The glass sheet packing tray includes a main surface support portion that supports a rear surface of a vertically arranged glass sheet laminate, a side support portion that supports a lower side of the glass sheet laminate, and a base portion that is provided with the main surface support portion and the side support portion.

Prior art literature

Patent literature

Patent document 1 International publication No. 2018/034180

Disclosure of utility model

Problems to be solved by the utility model

When conveying the glass plate laminate, the glass plate laminate is conveyed in a state of a glass plate package body placed on a glass plate packing tray in an inclined posture.

The glass plate packing tray is formed of a metal frame, and foam resin and rubber buffers are provided at the positions supporting the back surface portion and the bottom surface portion of the glass plate laminate. When these cushioning members are fixed to the tray main body with an adhesive, the adhesive peels off or volatilizes, so that there is a possibility that a contamination source derived from the adhesive adheres to the glass plate. Therefore, these buffers may not be fixed to the glass sheet packing tray.

Even when the buffer is not fixed to the glass sheet packing tray, when the glass sheet laminate is placed on the glass sheet packing tray and conveyed, the glass sheet laminate is pressed against the glass sheet packing tray by the fixing mechanism such as a belt, and therefore, the buffer member is less likely to be displaced from the glass sheet packing tray. However, when the glass sheet packaging tray is transported from a customer or the like to a glass sheet manufacturing factory after the glass sheet laminate is transported to the customer or the like, the buffer member is not fixed to the glass sheet packaging tray, and the buffer member may be displaced from the glass sheet packaging tray due to vibration or impact during transportation.

The present utility model has been made in view of the above-described conventional problems, and is characterized by providing a glass sheet packing tray and a glass sheet package in which the position of a buffer member is less likely to be displaced relative to a tray main body during conveyance even in a state where a glass sheet is not loaded.

Means for solving the problems

As described above, the present utility model provides a solution to this problem.

Specifically, the glass sheet packing tray according to claim 1 of the present utility model is for supporting glass sheets in a posture inclined in a front-rear direction, and is characterized by comprising a back receiving portion for supporting a main surface of the glass sheets, a bottom receiving portion for supporting a bottom edge of the glass sheets, and a base portion for supporting the back receiving portion and the bottom receiving portion, wherein the base portion has a bottom surface that contacts a floor surface, the back receiving portion has a pillar that is provided to stand up from a rear end of the base portion, and a center of gravity position of the glass sheet packing tray is located at a position on a rear side than a position intermediate between a front end of the bottom surface and a rear end of the bottom surface in a side view.

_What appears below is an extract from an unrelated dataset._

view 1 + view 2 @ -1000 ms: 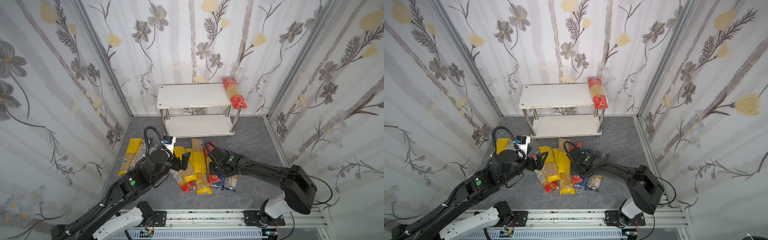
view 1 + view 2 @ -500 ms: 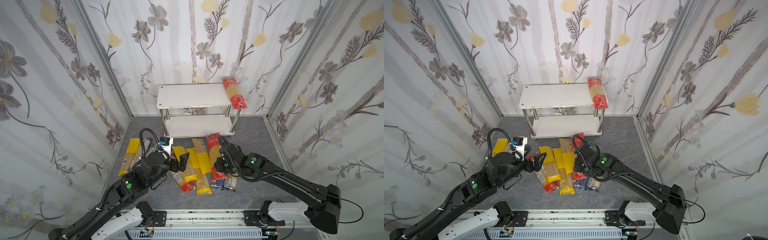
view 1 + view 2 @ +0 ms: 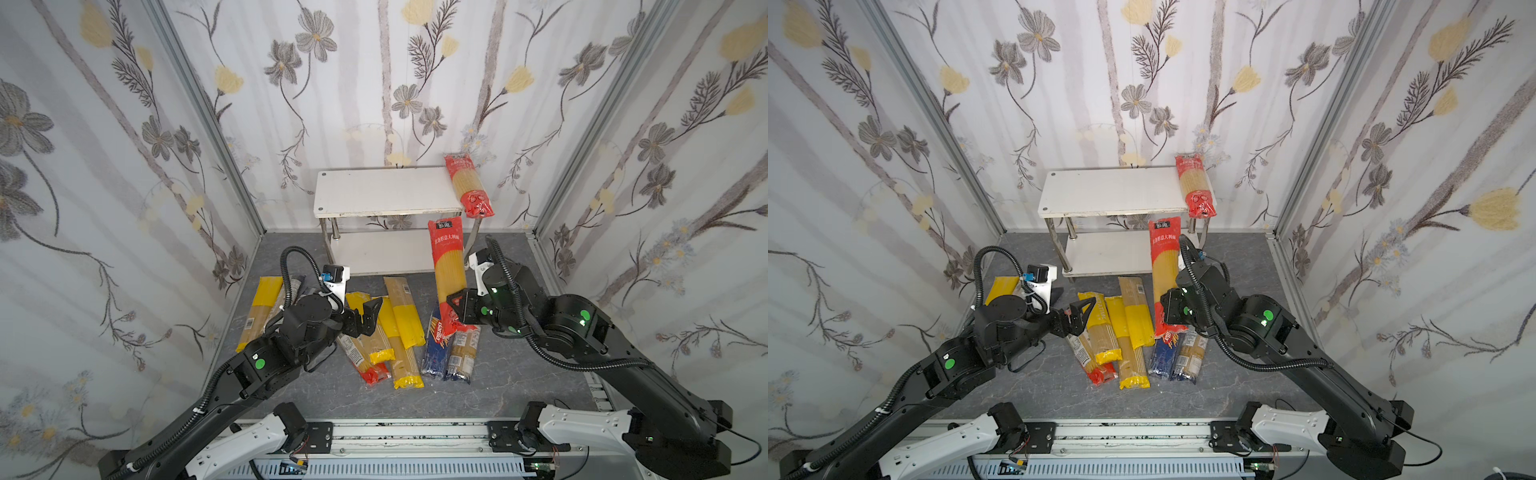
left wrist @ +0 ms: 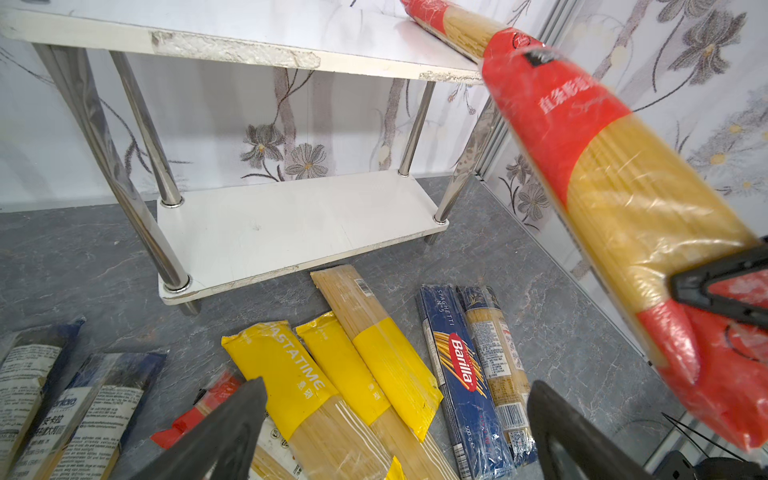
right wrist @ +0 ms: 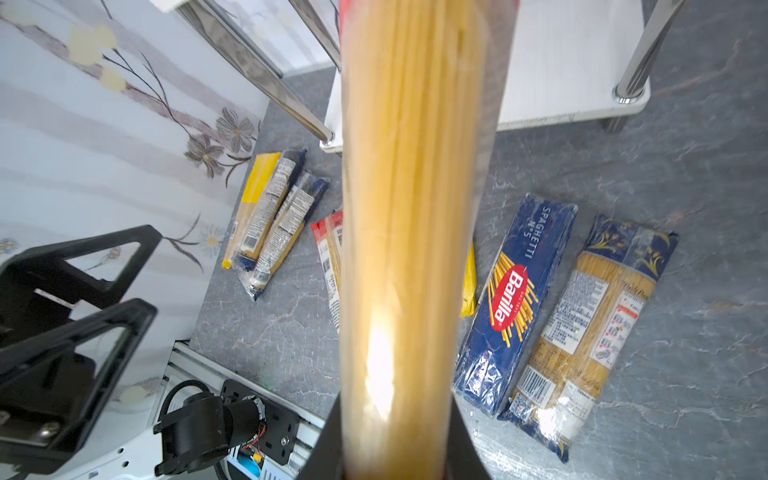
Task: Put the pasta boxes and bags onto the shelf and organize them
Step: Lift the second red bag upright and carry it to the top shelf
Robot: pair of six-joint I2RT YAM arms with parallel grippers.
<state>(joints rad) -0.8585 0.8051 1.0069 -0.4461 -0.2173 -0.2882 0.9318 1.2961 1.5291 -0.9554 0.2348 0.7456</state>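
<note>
My right gripper (image 3: pixel 454 308) is shut on the lower end of a red-ended spaghetti bag (image 3: pixel 446 266), held off the floor with its top leaning toward the shelf (image 3: pixel 386 193). The right wrist view shows the bag (image 5: pixel 411 208) running straight out from between the fingers (image 5: pixel 463 451). Another red bag (image 3: pixel 467 185) lies on the top board's right end, overhanging the front. My left gripper (image 3: pixel 370 316) hovers open over the yellow bags (image 3: pixel 399 328) on the floor. The dark-blue Barilla box (image 4: pixel 461 361) lies beside them.
Several more packs (image 3: pixel 262 311) lie along the left wall, behind my left arm. A blue-ended bag (image 5: pixel 590 316) lies next to the Barilla box. The shelf's lower board (image 4: pixel 291 224) is bare. Flowered walls close in three sides, and chrome legs (image 4: pixel 137 108) stand at the shelf corners.
My right gripper has lifted the red-ended bag out of the floor pile and raised it toward the shelf's right side. My left gripper has drawn back slightly, still open.
</note>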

As described above, in the tray for packing glass sheets according to the present utility model, the center of gravity is located rearward, so that the tray is less likely to swing forward even when vibration is applied to the tray. Therefore, even when the glass plate is not mounted, the members such as the buffers mounted on the back receiving portion are less likely to be displaced during the conveyance of the tray.

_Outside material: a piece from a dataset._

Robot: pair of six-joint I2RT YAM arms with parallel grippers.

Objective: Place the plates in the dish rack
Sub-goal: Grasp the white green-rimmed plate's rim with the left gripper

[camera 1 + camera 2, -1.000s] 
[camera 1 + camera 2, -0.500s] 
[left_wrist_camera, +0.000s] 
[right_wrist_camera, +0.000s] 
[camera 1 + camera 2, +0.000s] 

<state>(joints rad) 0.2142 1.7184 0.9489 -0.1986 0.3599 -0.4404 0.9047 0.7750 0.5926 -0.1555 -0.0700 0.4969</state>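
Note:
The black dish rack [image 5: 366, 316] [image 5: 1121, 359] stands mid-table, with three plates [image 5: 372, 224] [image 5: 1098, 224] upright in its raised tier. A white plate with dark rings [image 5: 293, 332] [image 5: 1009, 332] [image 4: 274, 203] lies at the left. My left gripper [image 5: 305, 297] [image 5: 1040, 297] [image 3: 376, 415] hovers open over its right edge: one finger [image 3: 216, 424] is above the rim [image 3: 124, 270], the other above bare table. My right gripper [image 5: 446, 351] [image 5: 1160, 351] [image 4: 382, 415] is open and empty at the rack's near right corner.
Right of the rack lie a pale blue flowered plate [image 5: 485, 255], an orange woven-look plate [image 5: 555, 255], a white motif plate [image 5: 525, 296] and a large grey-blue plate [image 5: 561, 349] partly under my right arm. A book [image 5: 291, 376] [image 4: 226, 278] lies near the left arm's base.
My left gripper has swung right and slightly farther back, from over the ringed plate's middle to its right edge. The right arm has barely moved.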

In addition, in the tray for packing glass sheets according to claim 2 of the present utility model, in addition to the above-described claim 1, the center of gravity of the tray for packing glass sheets is located between the intermediate position and a position 1/4 of a distance between a front end of the bottom surface and a rear end of the bottom surface when viewed from a rear side separated from the intermediate position.

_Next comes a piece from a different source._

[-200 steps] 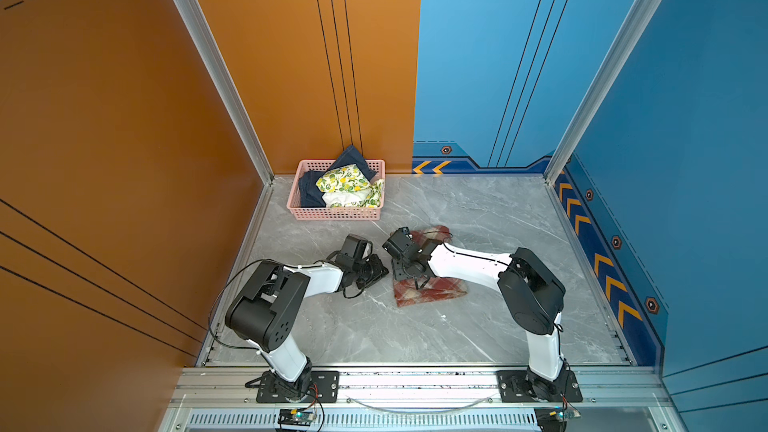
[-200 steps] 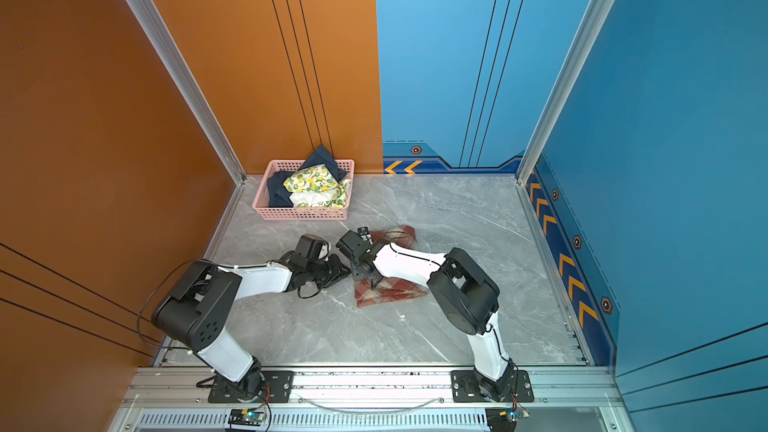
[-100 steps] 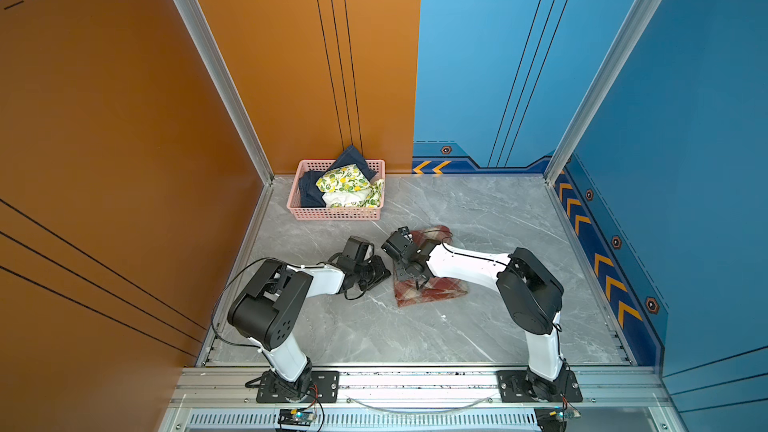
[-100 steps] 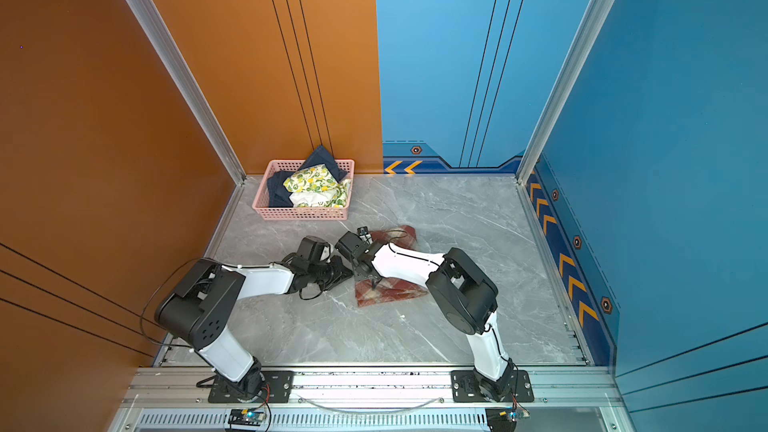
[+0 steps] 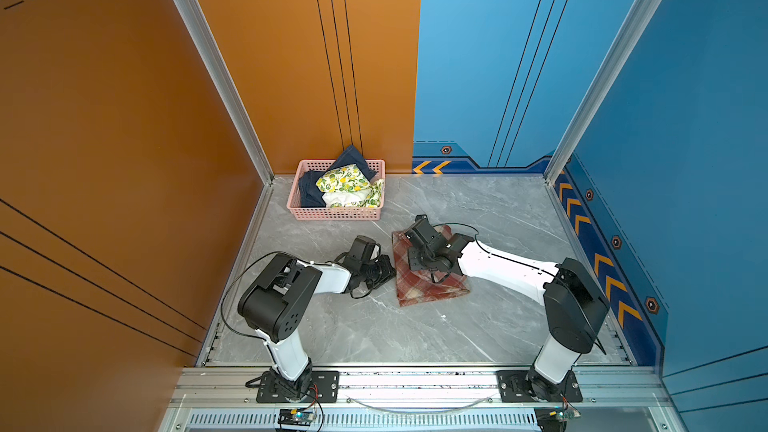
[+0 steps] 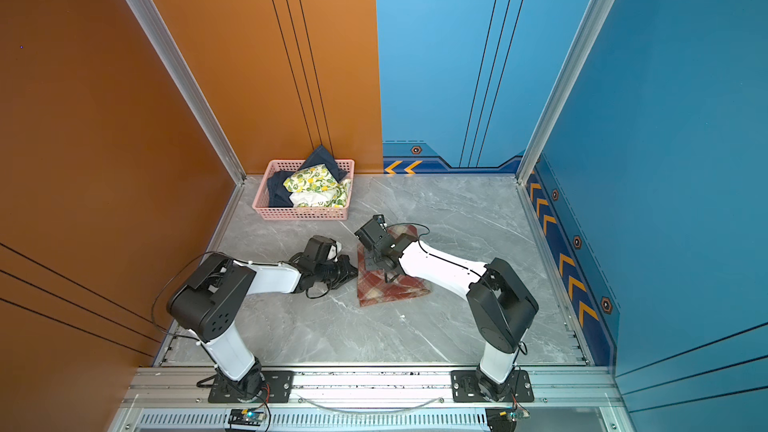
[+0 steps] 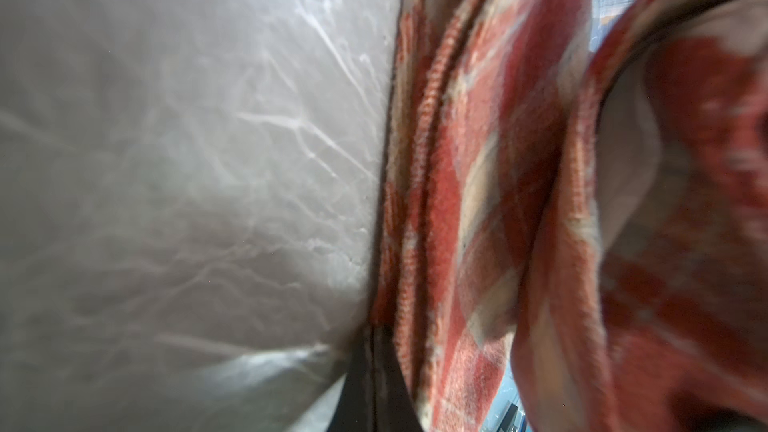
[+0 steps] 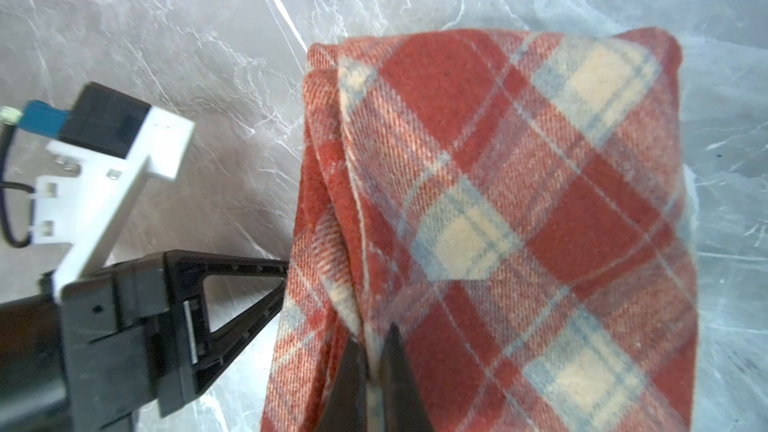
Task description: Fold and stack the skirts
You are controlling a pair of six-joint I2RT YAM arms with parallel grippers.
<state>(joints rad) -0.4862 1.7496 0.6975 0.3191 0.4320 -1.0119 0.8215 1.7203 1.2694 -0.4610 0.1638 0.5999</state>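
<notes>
The rust-red and cream plaid skirt (image 5: 432, 284) (image 6: 390, 288) lies folded on the grey marble table. My right gripper (image 8: 372, 351) (image 5: 410, 265) reaches down onto its left part and is shut on a raised fold of the cloth. My left gripper (image 7: 374, 351) (image 5: 392, 274) lies low on the table against the skirt's left edge, its fingers (image 8: 249, 284) pressed together where that edge begins. The lemon-and-leaf print skirt (image 5: 345, 184) and the dark blue denim skirt (image 5: 309, 193) lie crumpled in the basket.
The pink perforated basket (image 5: 332, 214) (image 6: 299, 213) stands at the back left against the orange wall. Orange and blue walls enclose the table on three sides. Both arm bases sit on the metal rail (image 5: 415, 380) at the front edge.
Both grippers' jaws have closed at the plaid skirt's left edge, the right one from about half open. The arms have hardly shifted.
</notes>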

With this configuration, according to the tray for packing glass sheets of the present utility model, if the center of gravity is located rearward of the position 1/4 of the distance between the front end of the bottom surface and the rear end of the bottom surface when viewed from the rear side away from the intermediate position, the tray is likely to tilt rearward during transportation, storage, and loading operations, and the glass sheets are likely to be broken. By setting the ratio to 1/4 or less, such a problem can be prevented.

In addition, in the glass sheet packing tray according to claim 3 of the present utility model, in addition to the above-described claim 1 or 2, a height of a center of gravity of the glass sheet packing tray is smaller than a distance between a front end of the bottom surface and a rear end of the bottom surface in a side view.

With this structure, the center of gravity position is reduced, and stability during transportation, storage, and loading is improved.

In addition, in the glass sheet packing tray according to claim 4, in any one of the above-described aspects 1 to 3, a distance from a front end of the bottom surface to a rear end of the bottom surface in a side view is larger than a distance from a front end of the bottom receiving portion to a rear end of the back receiving portion in a side view.

By having such a structure, the stability of the tray main body is improved.

In addition, in the glass sheet packing tray according to claim 5, in any one of the above-described aspects 1 to 4, the front end of the bottom surface is located forward of the front end of the bottom receiving portion.

With this structure, the tray main body is more difficult to swing forward.

The glass sheet packing tray according to claim 6 of the present utility model is the tray according to any one of claims 1 to 5, wherein a ratio H/D of a height H of the tray to a distance D from a front end of the bottom surface to a rear end of the bottom surface in a side view is 0.9 or more and 3 or less.

By having such a structure, the H/D is 0.9 or more, so that the floor area does not become excessively large, and the conveying efficiency is improved. The H/D is 3 or less, thereby improving the stability during transportation and storage.

The tray for packaging glass sheets according to claim 7 of the present utility model is the tray for packaging glass sheets according to any one of claims 1 to 6, wherein the back receiving portion includes a back buffer that is in contact with the main surface of the glass sheet, and a back support surface that supports the back buffer, and the back buffer is disposed so as to be separable without being bonded to the back support surface.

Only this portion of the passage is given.